# What you have to do
Look below for the line that has "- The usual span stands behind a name". Set down the lines from there through the line that has "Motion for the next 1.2", exactly as written.

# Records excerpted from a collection
- - - - - - -
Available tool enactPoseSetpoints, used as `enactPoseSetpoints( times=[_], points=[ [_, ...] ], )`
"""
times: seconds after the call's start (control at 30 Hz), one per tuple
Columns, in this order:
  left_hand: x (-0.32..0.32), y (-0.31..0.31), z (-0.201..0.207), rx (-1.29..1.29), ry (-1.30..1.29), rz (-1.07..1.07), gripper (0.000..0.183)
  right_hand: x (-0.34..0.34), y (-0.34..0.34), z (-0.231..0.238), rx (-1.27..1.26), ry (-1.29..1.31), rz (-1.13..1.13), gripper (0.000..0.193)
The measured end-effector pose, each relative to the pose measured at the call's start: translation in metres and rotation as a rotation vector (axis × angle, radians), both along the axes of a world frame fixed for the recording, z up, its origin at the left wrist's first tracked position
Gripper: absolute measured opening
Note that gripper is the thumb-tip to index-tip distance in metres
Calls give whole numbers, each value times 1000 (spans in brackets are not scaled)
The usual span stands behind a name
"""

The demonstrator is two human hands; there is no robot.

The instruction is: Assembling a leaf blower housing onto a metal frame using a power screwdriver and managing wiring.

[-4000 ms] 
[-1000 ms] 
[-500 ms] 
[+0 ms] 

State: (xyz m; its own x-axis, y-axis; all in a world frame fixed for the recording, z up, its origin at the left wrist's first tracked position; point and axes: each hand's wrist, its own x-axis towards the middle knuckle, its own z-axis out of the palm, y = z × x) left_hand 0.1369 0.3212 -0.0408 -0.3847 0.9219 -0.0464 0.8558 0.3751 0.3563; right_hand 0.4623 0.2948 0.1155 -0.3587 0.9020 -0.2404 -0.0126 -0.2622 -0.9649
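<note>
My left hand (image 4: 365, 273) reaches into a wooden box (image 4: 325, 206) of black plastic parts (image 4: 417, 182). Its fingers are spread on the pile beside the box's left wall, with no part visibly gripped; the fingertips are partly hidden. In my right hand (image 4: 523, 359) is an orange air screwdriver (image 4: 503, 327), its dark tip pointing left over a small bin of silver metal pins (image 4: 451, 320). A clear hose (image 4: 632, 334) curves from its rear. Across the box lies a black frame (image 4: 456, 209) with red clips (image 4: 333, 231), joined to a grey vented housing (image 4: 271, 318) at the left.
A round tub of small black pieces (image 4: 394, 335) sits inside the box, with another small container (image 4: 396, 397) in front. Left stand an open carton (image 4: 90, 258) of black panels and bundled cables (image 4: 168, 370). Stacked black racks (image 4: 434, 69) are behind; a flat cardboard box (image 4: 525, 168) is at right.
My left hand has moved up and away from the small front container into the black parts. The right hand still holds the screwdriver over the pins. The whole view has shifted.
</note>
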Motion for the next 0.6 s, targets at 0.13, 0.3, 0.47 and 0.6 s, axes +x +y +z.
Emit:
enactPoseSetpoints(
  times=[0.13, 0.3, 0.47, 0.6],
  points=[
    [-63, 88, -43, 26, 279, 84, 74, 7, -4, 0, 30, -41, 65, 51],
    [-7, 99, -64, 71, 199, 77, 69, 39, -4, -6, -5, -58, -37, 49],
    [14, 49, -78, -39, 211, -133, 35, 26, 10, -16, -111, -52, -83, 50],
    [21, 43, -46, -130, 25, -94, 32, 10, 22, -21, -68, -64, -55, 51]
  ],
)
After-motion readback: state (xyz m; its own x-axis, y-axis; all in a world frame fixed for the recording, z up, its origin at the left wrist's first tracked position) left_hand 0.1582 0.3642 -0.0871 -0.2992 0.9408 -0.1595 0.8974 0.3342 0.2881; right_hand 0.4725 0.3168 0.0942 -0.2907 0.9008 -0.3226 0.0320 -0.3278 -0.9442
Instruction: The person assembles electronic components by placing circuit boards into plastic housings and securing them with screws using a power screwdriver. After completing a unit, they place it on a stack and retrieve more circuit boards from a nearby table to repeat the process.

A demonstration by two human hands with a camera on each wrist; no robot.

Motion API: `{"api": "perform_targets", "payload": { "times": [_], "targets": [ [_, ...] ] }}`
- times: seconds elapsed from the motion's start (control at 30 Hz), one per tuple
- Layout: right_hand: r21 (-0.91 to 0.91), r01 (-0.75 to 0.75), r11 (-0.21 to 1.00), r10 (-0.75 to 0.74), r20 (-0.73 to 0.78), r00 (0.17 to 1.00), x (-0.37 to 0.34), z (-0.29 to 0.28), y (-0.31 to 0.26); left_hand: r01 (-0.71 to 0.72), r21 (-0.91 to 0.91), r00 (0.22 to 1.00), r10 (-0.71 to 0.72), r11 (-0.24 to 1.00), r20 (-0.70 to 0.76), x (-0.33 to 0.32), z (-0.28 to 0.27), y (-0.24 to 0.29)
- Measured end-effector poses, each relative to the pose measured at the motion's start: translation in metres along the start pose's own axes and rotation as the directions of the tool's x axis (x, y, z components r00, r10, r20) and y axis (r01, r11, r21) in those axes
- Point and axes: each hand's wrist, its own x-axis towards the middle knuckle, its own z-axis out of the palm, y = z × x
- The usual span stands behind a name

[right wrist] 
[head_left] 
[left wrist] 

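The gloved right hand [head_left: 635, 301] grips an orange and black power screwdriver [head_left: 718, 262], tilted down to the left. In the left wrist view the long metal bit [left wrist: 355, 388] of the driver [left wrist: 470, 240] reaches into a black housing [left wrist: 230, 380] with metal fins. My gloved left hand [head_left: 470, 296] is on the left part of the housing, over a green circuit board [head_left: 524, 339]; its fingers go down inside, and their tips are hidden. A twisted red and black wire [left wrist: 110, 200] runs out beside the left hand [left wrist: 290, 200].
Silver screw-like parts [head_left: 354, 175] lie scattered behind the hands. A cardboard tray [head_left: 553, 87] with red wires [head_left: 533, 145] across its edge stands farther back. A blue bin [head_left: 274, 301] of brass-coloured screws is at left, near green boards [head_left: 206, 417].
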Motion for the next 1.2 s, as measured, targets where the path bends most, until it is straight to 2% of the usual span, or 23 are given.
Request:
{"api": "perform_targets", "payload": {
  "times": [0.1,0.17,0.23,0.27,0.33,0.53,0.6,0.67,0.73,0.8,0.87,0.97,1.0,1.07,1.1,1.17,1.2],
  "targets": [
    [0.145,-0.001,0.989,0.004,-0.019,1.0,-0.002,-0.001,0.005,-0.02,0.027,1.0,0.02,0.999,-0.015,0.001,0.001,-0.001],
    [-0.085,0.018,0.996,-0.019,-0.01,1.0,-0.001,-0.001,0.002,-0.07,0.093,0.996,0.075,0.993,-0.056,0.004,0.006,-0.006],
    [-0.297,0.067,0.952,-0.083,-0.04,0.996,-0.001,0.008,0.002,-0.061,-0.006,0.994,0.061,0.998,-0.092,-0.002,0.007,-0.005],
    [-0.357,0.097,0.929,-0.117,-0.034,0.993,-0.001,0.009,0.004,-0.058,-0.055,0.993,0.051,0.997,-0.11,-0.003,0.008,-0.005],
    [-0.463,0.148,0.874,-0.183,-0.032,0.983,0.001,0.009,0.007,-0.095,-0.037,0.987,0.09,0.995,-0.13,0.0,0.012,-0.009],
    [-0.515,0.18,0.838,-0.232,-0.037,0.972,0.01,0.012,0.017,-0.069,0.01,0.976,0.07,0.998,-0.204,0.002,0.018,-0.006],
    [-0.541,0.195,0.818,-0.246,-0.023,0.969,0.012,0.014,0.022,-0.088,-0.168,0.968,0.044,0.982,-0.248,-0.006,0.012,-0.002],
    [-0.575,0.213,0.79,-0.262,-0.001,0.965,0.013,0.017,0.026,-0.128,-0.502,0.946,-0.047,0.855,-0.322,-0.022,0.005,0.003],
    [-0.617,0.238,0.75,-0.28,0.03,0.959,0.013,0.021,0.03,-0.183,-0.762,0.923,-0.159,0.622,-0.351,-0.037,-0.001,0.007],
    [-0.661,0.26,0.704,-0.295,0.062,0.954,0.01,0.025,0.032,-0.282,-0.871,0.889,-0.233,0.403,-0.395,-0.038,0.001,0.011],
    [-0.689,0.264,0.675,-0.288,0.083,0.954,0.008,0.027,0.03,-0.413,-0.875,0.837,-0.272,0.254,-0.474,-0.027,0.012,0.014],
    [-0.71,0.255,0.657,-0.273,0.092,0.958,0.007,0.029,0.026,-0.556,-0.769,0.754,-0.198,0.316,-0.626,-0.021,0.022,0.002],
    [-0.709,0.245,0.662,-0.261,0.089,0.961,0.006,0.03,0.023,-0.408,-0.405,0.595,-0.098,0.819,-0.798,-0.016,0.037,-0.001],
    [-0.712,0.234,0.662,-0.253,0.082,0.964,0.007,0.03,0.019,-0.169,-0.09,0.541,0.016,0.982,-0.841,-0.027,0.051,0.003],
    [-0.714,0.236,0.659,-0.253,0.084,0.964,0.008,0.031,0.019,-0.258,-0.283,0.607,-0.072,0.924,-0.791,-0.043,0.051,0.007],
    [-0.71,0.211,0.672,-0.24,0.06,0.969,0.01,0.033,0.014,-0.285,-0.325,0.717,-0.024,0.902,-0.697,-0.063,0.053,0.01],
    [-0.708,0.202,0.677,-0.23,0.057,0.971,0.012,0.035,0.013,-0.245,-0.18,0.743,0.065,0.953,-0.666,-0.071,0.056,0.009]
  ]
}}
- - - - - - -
# Output of the task
- The usual span stands behind a name

[right wrist] 
[head_left] 
[left wrist] 

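The gloved right hand [head_left: 635, 301] grips an orange and black power screwdriver [head_left: 718, 262], tilted down to the left. In the left wrist view the long metal bit [left wrist: 355, 388] of the driver [left wrist: 470, 240] reaches into a black housing [left wrist: 230, 380] with metal fins. My gloved left hand [head_left: 470, 296] is on the left part of the housing, over a green circuit board [head_left: 524, 339]; its fingers go down inside, and their tips are hidden. A twisted red and black wire [left wrist: 110, 200] runs out beside the left hand [left wrist: 290, 200].
Silver screw-like parts [head_left: 354, 175] lie scattered behind the hands. A cardboard tray [head_left: 553, 87] with red wires [head_left: 533, 145] across its edge stands farther back. A blue bin [head_left: 274, 301] of brass-coloured screws is at left, near green boards [head_left: 206, 417].
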Motion for the next 1.2 s, as measured, targets where the path bends most, until it is straight to 2% of the usual span, or 23 are given.

Nothing remains to be answered in this exercise.